» WHAT YOU WILL DO: Every record here needs to be written out again exactly.

[Collected data]

········

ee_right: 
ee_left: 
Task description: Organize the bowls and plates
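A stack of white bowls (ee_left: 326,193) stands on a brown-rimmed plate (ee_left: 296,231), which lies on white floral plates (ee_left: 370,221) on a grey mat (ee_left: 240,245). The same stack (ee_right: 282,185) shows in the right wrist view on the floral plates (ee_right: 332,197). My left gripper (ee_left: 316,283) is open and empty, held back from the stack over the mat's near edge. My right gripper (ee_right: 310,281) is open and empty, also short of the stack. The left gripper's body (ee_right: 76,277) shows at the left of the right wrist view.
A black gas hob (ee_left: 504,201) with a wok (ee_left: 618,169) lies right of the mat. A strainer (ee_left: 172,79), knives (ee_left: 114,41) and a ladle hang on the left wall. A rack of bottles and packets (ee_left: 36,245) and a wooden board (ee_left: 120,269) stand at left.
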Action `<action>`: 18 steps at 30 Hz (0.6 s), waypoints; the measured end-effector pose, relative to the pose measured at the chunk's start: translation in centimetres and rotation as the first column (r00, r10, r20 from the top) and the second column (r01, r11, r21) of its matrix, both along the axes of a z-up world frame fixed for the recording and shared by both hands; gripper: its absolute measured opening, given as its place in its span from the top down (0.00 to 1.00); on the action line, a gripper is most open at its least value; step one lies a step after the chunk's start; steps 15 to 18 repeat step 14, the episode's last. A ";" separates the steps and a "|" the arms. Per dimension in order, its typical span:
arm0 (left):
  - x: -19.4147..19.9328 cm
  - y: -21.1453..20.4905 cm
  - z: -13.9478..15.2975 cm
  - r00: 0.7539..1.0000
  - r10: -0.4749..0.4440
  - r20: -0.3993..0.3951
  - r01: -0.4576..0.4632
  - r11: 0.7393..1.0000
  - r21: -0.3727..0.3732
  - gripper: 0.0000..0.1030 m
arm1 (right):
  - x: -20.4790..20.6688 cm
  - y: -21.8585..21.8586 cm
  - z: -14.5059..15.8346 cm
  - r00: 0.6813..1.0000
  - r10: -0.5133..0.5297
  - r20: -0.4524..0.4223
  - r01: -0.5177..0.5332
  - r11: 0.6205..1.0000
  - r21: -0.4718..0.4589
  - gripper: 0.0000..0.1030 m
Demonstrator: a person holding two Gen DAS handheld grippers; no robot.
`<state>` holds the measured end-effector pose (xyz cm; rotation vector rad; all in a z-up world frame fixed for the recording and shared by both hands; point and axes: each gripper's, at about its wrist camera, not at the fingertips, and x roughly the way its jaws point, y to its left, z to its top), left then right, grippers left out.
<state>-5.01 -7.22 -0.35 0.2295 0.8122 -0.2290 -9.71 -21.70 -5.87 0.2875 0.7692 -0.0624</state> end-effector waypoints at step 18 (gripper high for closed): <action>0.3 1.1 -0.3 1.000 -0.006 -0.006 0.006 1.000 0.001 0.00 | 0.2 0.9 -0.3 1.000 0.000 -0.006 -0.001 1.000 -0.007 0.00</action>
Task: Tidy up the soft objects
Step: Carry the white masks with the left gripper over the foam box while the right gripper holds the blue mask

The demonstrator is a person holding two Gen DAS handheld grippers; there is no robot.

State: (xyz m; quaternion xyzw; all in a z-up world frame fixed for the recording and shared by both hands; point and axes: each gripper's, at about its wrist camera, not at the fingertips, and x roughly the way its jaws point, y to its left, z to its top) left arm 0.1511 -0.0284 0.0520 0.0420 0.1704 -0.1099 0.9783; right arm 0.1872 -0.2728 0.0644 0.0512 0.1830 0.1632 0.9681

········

» ANSWER FOR THIS EXERCISE:
ee_right: 
ee_left: 
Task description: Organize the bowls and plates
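A stack of white bowls (ee_left: 326,193) stands on a brown-rimmed plate (ee_left: 296,231), which lies on white floral plates (ee_left: 370,221) on a grey mat (ee_left: 240,245). The same stack (ee_right: 282,185) shows in the right wrist view on the floral plates (ee_right: 332,197). My left gripper (ee_left: 316,283) is open and empty, held back from the stack over the mat's near edge. My right gripper (ee_right: 310,281) is open and empty, also short of the stack. The left gripper's body (ee_right: 76,277) shows at the left of the right wrist view.
A black gas hob (ee_left: 504,201) with a wok (ee_left: 618,169) lies right of the mat. A strainer (ee_left: 172,79), knives (ee_left: 114,41) and a ladle hang on the left wall. A rack of bottles and packets (ee_left: 36,245) and a wooden board (ee_left: 120,269) stand at left.
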Action `<action>`: 18 steps at 30 Hz (0.6 s), waypoints; the measured end-effector pose, relative to the pose measured at the chunk's start: translation in centimetres and rotation as the first column (r00, r10, r20 from the top) and the second column (r01, r11, r21) of its matrix, both along the axes of a z-up world frame fixed for the recording and shared by both hands; gripper: its absolute measured opening, given as its place in its span from the top down (0.00 to 1.00); on the action line, a gripper is most open at its least value; step one lies a step after the chunk's start; steps 15 to 18 repeat step 14, the episode's last. A ";" separates the steps and a "|" the arms. Per dimension in order, its typical span:
arm0 (left):
  - x: -19.4147..19.9328 cm
  - y: -21.1453..20.4905 cm
  - z: -13.9478..15.2975 cm
  - r00: 0.7539..1.0000
  - r10: -0.4749..0.4440
  - r20: -0.3993..0.3951
  - r01: -0.4576..0.4632
  - r11: 0.7393..1.0000
  - r21: -0.3727..0.3732
  - gripper: 0.0000..0.1030 m
arm1 (right):
  - x: -20.4790..20.6688 cm
  - y: -21.8585..21.8586 cm
  - z: -14.5059..15.8346 cm
  - r00: 0.6813..1.0000
  - r10: -0.5133..0.5297
  - r20: -0.4524..0.4223
  - r01: -0.5177..0.5332
  - r11: 0.6205..1.0000
  - r21: -0.4718..0.4589
  - gripper: 0.0000..0.1030 m
Demonstrator: a person holding two Gen DAS handheld grippers; no robot.
`<state>` holds the measured end-effector pose (xyz cm; rotation vector rad; all in a z-up world frame fixed for the recording and shared by both hands; point and axes: each gripper's, at about its wrist camera, not at the fingertips, and x roughly the way its jaws point, y to its left, z to its top), left then right, grippers left out.
<state>-5.01 -7.22 -0.35 0.2295 0.8122 -0.2290 -9.71 -21.70 -5.87 0.2875 0.7692 -0.0624</state> end-effector waypoints at step 18 (gripper high for closed): <action>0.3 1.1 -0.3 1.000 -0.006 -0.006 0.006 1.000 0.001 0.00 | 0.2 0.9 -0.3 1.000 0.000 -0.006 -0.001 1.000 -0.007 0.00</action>
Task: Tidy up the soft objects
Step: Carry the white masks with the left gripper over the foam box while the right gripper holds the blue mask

The demonstrator is a person holding two Gen DAS handheld grippers; there is no robot.

State: (xyz m; quaternion xyzw; all in a z-up world frame fixed for the recording and shared by both hands; point and axes: each gripper's, at about its wrist camera, not at the fingertips, and x roughly the way its jaws point, y to its left, z to its top) left arm 0.1511 -0.0284 0.0520 0.0420 0.1704 -0.1099 0.9783; right arm 0.1872 -0.2728 0.0644 0.0512 0.1830 0.1632 0.9681

None of the exercise remains to be done.